Kau tahu apa yang paling kurindukan dari masa lalu? Bukan libur panjang, bukan pemandangan sawah yang hijau, bukan juga suara adzan subuh dari masjid kampung. Tapi justru, pagi-pagi di pondok, ketika matahari masih malu-malu muncul di balik genteng tua yang mengelupas, dan aku duduk sendiri di serambi mushala, menggigil bukan karena dingin, tapi karena hatiku gamang: “Apa aku kuat bertahan hari ini?”
Begitulah awal kehidupan santri. Penuh tanda tanya, penuh keraguan. Tapi justru di situlah semuanya dimulai.
Namaku Faiz. Anak kelas 2 Aliyah. Sudah tiga tahun kutinggalkan rumah dan menetap di Pondok Pesantren Darul Ishlah—pondok tua yang nyaris tak pernah masuk televisi, tapi di dalamnya mengalir ilmu, kesabaran, dan ribuan doa yang tak pernah disebutkan namanya.
Pondok ini tak selalu damai. Kadang gaduh oleh debat tak penting soal giliran nyuci ember. Kadang ramai oleh tawa tak berujung saat malam panjang sebelum tidur. Dan kadang… sepi oleh kehilangan.
Dulu, aku punya sahabat. Namanya Umar. Anak ustaz terkenal di kampung sebelah. Hafalannya bagus, suaranya merdu saat ngaji, dan kami sering duduk di atas menara mushala setiap malam Jumat, menatap langit dan berbincang soal mimpi.
“Aku ingin jadi ulama besar,” katanya waktu itu. “Yang bisa menulis kitab, keliling dunia, dan tetap sederhana.”
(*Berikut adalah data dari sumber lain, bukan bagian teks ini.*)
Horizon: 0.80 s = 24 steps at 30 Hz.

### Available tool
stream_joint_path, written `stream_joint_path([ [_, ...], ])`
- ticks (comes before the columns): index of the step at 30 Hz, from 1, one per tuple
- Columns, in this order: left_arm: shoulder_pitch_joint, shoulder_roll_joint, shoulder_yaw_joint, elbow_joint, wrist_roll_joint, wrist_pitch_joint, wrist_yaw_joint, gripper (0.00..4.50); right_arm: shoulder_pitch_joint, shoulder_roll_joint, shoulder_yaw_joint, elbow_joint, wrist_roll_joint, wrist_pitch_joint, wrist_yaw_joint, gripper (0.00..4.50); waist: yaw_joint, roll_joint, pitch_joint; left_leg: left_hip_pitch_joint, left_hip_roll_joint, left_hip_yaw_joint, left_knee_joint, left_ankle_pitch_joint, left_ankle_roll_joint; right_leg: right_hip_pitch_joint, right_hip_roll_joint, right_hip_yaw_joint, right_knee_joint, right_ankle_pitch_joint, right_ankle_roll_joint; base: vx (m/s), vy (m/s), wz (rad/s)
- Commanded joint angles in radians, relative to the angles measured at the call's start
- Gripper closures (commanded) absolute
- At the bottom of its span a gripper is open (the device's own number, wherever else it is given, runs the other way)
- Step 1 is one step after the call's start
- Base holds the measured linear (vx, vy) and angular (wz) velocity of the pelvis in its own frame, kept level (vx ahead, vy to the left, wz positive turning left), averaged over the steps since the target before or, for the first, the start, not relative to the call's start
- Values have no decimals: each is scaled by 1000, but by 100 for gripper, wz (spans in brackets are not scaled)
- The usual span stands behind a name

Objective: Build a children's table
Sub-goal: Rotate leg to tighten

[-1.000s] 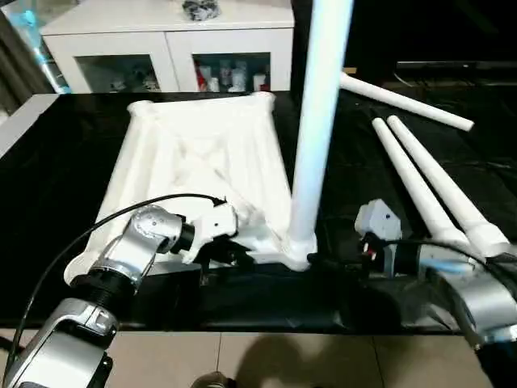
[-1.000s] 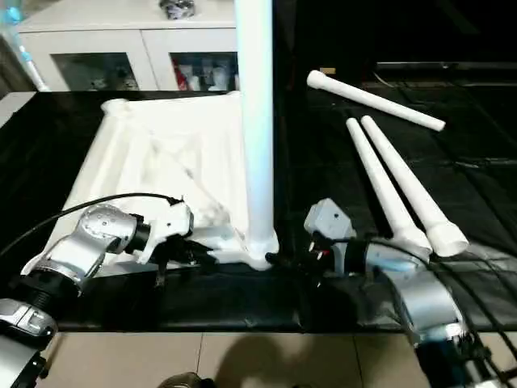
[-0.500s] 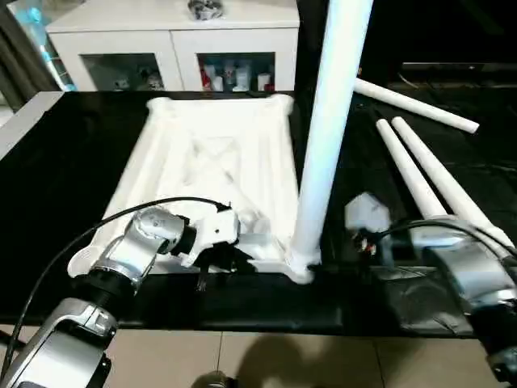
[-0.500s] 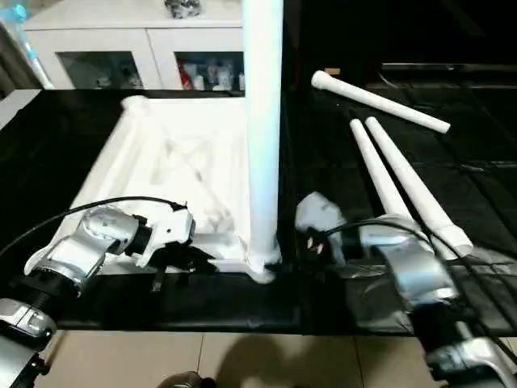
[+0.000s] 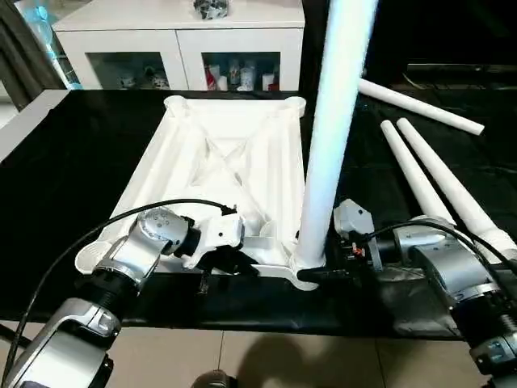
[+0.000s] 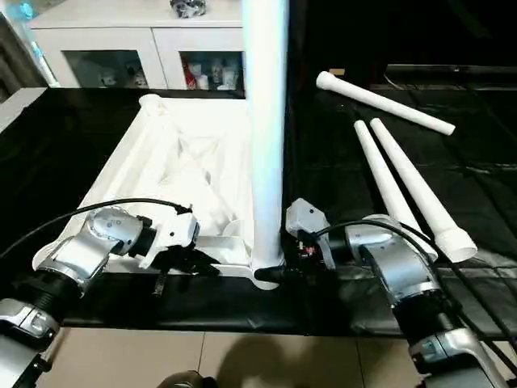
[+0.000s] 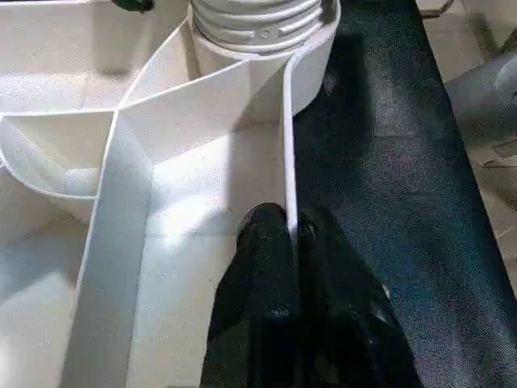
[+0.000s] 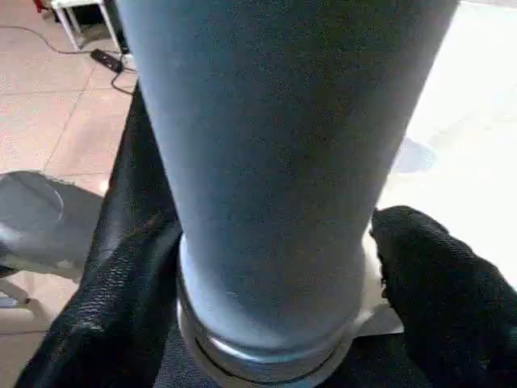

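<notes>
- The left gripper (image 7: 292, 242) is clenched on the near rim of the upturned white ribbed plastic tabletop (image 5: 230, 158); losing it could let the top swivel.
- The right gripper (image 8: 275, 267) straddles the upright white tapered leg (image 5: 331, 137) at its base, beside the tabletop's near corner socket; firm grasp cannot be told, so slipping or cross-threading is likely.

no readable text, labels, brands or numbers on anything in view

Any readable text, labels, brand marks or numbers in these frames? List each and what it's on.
None readable.
Table top: plain white ribs, no marking.
Upright leg and its threaded end: no print or moulded text visible.
Loose legs on the black mat: blank.
Items behind the cabinet glass doors: coloured packaging, too small to read.
Right gripper housing: a red spot, no legible lettering.
</notes>
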Motion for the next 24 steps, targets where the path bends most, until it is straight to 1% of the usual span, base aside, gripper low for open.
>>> stream_joint_path([
  [1, -19, -8, -20, -21, 7, -18, -29, 450, -17, 1, -2, 8, 1, -8, -3, 93, -6, -15, -81, 24, 67, -23, -63, -203, 77, 45, -92, 53, -63, -314, -176, 0, 0, 0],
  [2, -19, -8, -20, -21, 7, -18, -29, 450, -17, 1, -2, 8, 1, -8, -3, 93, -6, -16, -81, 24, 66, -23, -63, -204, 76, 45, -92, 53, -63, -317, -175, 0, 0, 0],
  [3, -20, -9, -20, -20, 7, -16, -28, 450, -15, 1, -2, 6, 2, -8, -2, 116, -6, -15, -81, 24, 66, -23, -63, -205, 75, 46, -93, 53, -64, -322, -174, 0, 0, 0],
  [6, -22, -10, -19, -17, 8, -15, -25, 450, -12, 5, -5, 6, 2, -8, 1, 138, -6, -16, -81, 24, 66, -23, -64, -210, 73, 46, -92, 53, -64, -334, -170, 0, 0, 0],
  [9, -22, -11, -19, -17, 8, -13, -25, 450, -11, 7, -7, 5, 3, -7, 2, 163, -6, -15, -82, 25, 67, -23, -63, -205, 73, 45, -92, 53, -63, -319, -175, 0, 0, 0],
  [14, -25, -15, -11, -10, 7, 2, -13, 450, 6, 13, -10, -5, 8, -4, 3, 174, -5, -14, -82, 25, 67, -23, -63, -206, 73, 45, -92, 53, -62, -314, -179, 0, 0, 0],
  [15, -27, -18, -8, -6, 7, 9, -8, 450, 12, 14, -11, -11, 10, 0, 2, 175, -5, -13, -81, 25, 66, -23, -63, -210, 72, 45, -92, 53, -63, -318, -178, 0, 0, 0],
  [18, -41, -36, 9, 12, 6, 46, 30, 450, 37, 34, -23, -37, 19, 20, -36, 175, -4, -14, -80, 26, 67, -24, -64, -217, 69, 45, -92, 53, -66, -336, -173, 0, 0, 0],
  [19, -41, -36, 9, 12, 6, 46, 30, 450, 37, 34, -23, -37, 19, 20, -36, 175, -4, -13, -79, 27, 66, -23, -64, -224, 67, 43, -92, 53, -68, -347, -171, 0, 0, 0],
  [20, -47, -44, 16, 17, 2, 58, 43, 450, 42, 48, -31, -41, 21, 29, -65, 175, -6, -12, -77, 29, 64, -23, -65, -239, 62, 41, -91, 52, -72, -372, -166, 0, 0, 0],
  [21, -57, -60, 29, 24, -6, 80, 64, 450, 48, 74, -44, -43, 15, 34, -123, 175, -6, -13, -77, 29, 66, -25, -66, -244, 56, 43, -92, 52, -70, -378, -165, 0, 0, 0],
  [22, -57, -60, 29, 24, -6, 80, 64, 450, 48, 74, -44, -43, 15, 34, -123, 175, -9, -13, -75, 27, 64, -25, -67, -253, 53, 42, -91, 52, -72, -391, -163, 0, 0, 0],
  [23, -73, -77, 40, 32, -7, 105, 98, 450, 45, 109, -52, -29, -10, 36, -208, 175, -10, -12, -75, 32, 64, -26, -67, -268, 41, 40, -94, 52, -75, -420, -155, 0, 0, 0],
  [24, -83, -89, 47, 37, -7, 122, 123, 450, 42, 133, -57, -20, -29, 37, -267, 175, -17, -16, -73, 29, 60, -28, -69, -279, 32, 43, -94, 49, -77, -444, -145, 0, 0, 0],
])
Aku tertawa pelan. “Aku mah cukup jadi guru ngaji kampung.”
Umar menggeleng cepat. “Jangan. Dunia ini terlalu luas untuk kita diam di satu titik.”
Tapi Tuhan punya skenario-Nya sendiri. Umar tak kembali setelah liburan semester. Kabarnya, ia kecelakaan. Tak sempat pamit. Tak sempat menyelesaikan hafalannya. Dan tak sempat lagi menatap langit dari menara mushala bersamaku.
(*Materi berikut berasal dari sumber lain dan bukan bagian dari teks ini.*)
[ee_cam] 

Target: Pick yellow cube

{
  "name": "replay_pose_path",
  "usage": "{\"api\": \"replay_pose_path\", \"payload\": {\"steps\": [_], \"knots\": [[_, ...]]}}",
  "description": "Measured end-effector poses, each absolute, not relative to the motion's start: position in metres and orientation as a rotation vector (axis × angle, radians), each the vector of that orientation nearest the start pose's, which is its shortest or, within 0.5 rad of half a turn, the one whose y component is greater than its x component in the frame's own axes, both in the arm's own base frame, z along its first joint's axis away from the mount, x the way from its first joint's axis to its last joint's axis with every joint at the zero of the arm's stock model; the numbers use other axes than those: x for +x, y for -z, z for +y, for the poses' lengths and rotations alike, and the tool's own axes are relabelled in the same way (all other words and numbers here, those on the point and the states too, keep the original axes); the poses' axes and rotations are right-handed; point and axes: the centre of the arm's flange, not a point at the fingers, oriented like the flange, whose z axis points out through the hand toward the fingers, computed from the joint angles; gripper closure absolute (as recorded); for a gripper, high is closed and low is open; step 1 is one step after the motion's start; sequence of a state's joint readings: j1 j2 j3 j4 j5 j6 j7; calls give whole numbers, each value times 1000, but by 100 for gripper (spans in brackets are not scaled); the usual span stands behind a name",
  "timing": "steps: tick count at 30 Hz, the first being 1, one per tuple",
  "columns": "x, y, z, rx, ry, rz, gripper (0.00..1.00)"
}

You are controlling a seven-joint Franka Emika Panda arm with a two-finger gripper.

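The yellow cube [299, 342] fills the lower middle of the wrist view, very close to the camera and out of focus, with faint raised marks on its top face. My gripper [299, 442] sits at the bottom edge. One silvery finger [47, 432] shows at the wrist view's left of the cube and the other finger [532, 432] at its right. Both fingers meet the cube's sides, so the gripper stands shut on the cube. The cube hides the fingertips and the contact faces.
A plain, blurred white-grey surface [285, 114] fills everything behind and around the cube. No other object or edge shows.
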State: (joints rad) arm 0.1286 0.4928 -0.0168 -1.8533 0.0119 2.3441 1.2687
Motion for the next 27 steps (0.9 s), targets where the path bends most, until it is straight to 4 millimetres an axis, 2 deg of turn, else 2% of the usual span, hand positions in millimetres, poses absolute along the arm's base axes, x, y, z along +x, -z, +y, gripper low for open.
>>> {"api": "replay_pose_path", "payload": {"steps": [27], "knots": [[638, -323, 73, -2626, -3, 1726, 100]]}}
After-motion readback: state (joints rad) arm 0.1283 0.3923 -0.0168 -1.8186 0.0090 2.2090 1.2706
Sejak saat itu, aku jadi lebih banyak diam. Suara tawa tetap terdengar di pondok, adzan tetap berkumandang, bahkan jadwal piket tetap berjalan seperti biasa. Tapi ada yang hilang. Bukan Umar semata, tapi semangatku yang seperti ikut terkubur bersama tubuhnya.
Namun, pondok ini… ah, pondok ini selalu tahu bagaimana menyembuhkan.
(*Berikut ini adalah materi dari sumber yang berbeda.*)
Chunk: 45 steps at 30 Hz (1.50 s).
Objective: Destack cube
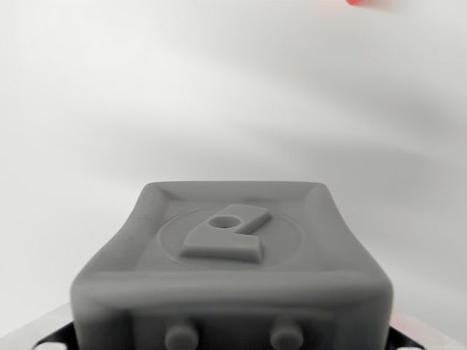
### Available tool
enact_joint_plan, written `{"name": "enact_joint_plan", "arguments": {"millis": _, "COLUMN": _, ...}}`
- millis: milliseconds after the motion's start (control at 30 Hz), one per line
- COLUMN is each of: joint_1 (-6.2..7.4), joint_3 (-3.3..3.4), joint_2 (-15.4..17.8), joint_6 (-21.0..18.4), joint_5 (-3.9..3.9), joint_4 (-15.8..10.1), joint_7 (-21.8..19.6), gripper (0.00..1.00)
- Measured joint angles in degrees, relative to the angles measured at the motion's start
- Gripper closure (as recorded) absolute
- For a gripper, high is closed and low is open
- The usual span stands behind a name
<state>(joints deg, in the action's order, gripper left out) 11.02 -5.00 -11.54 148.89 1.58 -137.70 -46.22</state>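
The fingers cannot be made out: a grey block (232, 270) fills the lower middle of the wrist view, where they would be, and hides them. Whether they are spread, pressed together or pinching something cannot be told.

The block is close to the camera and partly out of focus. Its top face has a raised rim and a shallow round recess, and in that recess sits a raised emblem (228, 233) with a small hole near its far end. On the near face, at the bottom edge of the picture, two round studs (181, 337) stand side by side. Whether this block is part of the gripper or something else cannot be told.

At the bottom corners, on either side of the block, bits of dark and light hardware (51, 337) show, blurred.

Beyond the block a plain white surface (146, 95) fills the rest of the view, crossed by soft grey shadows.

Far from the block, at the top edge toward the wrist view's right, a small red patch (359, 2) is cut off by the frame. It may be the cube, but it is too blurred and cropped to be sure.
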Motion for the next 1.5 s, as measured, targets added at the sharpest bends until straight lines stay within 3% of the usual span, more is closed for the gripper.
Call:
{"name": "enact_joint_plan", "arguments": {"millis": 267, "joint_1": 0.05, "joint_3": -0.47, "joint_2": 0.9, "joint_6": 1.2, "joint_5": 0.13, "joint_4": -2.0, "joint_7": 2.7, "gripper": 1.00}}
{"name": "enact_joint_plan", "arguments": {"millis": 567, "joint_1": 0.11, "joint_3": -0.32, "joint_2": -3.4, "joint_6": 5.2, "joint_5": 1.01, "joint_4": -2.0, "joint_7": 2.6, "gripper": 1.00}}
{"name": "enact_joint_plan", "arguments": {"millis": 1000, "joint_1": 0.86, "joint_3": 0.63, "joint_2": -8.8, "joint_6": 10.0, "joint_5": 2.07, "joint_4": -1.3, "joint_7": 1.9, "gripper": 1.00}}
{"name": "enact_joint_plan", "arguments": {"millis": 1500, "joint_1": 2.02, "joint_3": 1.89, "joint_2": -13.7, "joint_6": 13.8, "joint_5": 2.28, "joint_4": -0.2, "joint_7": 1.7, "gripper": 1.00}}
Ada ustaz Rahmat, guru Nahwu yang wajahnya galak tapi hatinya lembut. Ada Ilham, teman sekamar baru yang suka menulis puisi di balik kertas bungkus mie instan. Ada Kak Usman, alumni yang datang setiap Sabtu sore membawa buku dan kisah inspiratif. Dan tentu, ada doa-doa yang kami lantunkan setiap ba’da Maghrib, entah untuk siapa, tapi semoga sampai.
Hari-hari di pondok adalah tentang kehilangan dan menemukan. Tentang jatuh, lalu bangkit. Tentang lapar, lalu mengerti arti syukur. Tentang amarah, lalu belajar memaafkan.
Hari ini, aku menatap langit yang biru dari menara mushala. Tak ada Umar di sisiku, tapi ada kenangan yang tertanam kuat. Dan di atas semua itu, ada satu bisik lembut dari dalam hati:
“Kau bertahan. Dan itu sudah lebih dari cukup.”
Karena menjadi santri bukan tentang siapa yang paling banyak hafal, atau paling fasih berceramah. Tapi siapa yang paling tekun belajar, meski jatuh berkali-kali.
Dan langit… ya, langit di pondok ini memang tak selalu biru. Tapi justru karena itu, pelangi sering muncul setelah hujan.